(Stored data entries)
>>>>>

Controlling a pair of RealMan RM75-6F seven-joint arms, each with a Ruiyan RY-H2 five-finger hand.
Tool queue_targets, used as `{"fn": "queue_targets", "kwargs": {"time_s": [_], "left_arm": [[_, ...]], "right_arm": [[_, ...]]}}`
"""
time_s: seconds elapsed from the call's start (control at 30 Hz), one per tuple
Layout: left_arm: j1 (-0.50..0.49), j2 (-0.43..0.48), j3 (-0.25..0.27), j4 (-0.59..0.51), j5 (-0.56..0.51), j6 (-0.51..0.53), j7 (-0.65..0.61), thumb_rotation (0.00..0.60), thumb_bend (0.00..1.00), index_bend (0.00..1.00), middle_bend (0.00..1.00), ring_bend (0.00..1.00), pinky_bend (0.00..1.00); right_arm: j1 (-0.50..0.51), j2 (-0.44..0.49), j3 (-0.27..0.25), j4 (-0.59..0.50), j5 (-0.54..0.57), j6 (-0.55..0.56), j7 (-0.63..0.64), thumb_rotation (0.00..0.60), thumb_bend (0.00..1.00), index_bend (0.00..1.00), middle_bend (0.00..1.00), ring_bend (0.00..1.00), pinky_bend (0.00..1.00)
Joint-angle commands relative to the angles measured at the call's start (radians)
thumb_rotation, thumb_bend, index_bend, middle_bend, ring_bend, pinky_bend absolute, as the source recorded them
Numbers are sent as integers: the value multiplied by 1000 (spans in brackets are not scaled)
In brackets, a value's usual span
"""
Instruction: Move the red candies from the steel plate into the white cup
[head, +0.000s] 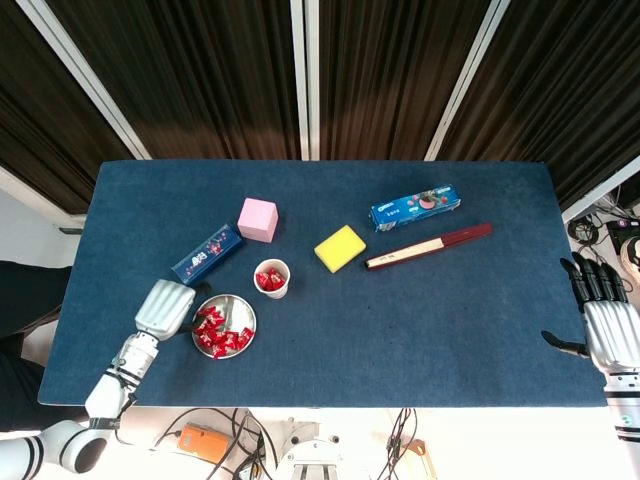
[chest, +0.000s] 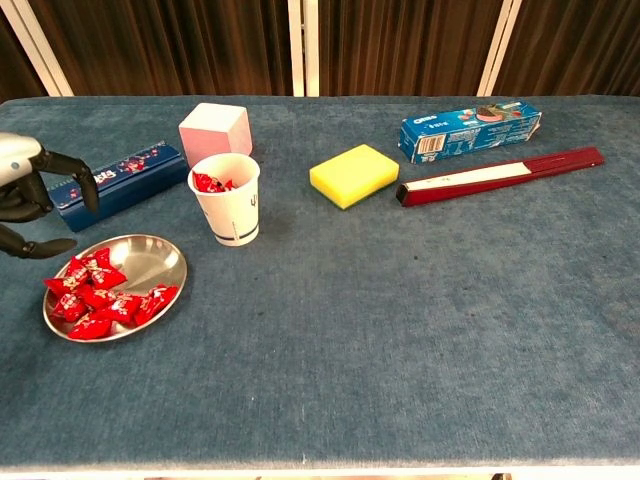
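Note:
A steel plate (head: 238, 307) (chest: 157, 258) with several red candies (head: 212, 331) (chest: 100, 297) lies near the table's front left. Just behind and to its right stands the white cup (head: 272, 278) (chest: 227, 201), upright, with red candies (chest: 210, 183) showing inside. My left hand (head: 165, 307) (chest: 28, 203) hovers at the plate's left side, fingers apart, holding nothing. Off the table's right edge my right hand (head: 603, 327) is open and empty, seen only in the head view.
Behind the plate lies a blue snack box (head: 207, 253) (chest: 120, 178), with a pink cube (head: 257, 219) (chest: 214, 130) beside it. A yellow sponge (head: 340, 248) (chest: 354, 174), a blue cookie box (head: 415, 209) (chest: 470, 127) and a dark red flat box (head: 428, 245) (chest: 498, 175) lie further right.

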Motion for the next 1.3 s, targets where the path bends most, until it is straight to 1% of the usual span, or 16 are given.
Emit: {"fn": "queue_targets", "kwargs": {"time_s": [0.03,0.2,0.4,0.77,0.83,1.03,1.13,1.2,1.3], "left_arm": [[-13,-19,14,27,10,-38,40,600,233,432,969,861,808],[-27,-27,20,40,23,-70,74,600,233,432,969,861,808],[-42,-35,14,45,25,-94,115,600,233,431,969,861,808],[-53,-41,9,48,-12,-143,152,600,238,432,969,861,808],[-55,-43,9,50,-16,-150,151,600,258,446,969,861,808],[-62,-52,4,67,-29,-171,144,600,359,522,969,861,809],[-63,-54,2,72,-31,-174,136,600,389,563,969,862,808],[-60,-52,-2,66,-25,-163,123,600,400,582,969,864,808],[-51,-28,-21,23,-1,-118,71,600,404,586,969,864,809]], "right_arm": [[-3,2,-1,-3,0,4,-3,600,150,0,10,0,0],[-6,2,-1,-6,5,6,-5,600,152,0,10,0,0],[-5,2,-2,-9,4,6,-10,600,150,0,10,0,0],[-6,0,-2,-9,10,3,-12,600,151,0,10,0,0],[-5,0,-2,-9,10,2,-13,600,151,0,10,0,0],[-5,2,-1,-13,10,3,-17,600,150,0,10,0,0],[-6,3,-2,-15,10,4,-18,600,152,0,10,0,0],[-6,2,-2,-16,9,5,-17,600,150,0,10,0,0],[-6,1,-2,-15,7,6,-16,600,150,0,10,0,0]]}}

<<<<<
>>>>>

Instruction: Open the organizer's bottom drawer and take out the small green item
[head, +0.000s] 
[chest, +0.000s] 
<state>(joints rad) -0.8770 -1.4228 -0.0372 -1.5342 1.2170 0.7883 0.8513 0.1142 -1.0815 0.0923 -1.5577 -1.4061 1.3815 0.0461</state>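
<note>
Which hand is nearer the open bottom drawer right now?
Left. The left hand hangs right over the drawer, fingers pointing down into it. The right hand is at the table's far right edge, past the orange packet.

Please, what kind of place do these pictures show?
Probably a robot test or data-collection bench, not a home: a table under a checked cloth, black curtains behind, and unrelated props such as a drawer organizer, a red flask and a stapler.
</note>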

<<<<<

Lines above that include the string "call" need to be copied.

Your response:
time_s: seconds elapsed from the call's start (control at 30 Hz), one per tuple
Joint-angle commands relative to the angles measured at the call's start (radians)

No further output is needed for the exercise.